If you're in food or beverage manufacturing, you've felt the shift. Ultra-processed foods (UPFs) are dominating consumer conversations, Google searches have exploded, and more than 6 in 10 Americans say they're actively trying to avoid UPFs at least some of the time.
As a result, your R&D teams are fielding questions. Your marketing departments are navigating new claims. And your executives are probably wondering: what does this mean for our portfolio?
Here's the challenge: We don't actually have a clear, agreed-upon definition of what ultra-processed food really means. And that's creating both risk and opportunity for manufacturers willing to lead.

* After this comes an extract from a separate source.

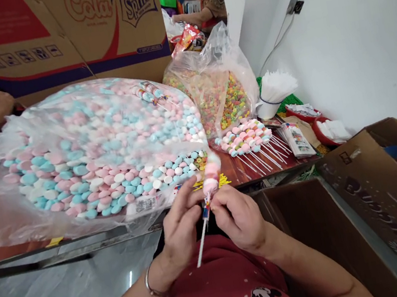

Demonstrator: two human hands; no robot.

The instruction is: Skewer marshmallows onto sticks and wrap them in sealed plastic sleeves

When consumers talk about ultra-processed foods, they're usually referencing the NOVA classification system developed in 2009 by researchers at the University of São Paulo. NOVA categorizes foods into four groups, with Group 4 being labeled as "ultra-processed."
But here's what product developers need to understand: NOVA was designed to study dietary patterns across populations, not to evaluate individual products.
The implications are significant:
"The perception can be that ‘junk food’ and ultra-processed foods are equivalent,” said Julia Wolfson, PhD, MPP, associate professor in the Bloomberg School’s Department of International Health, in a recent study. “Yet ultra-processed foods encompass many more products than just junk food or fast food, including most of the foods in the grocery store."
Source: Yale School of Public Health
Even nutrition specialists struggle to consistently categorize foods using NOVA criteria when given the same ingredient information. If the experts can't agree, how can you reformulate with confidence? How can you communicate meaningfully with consumers?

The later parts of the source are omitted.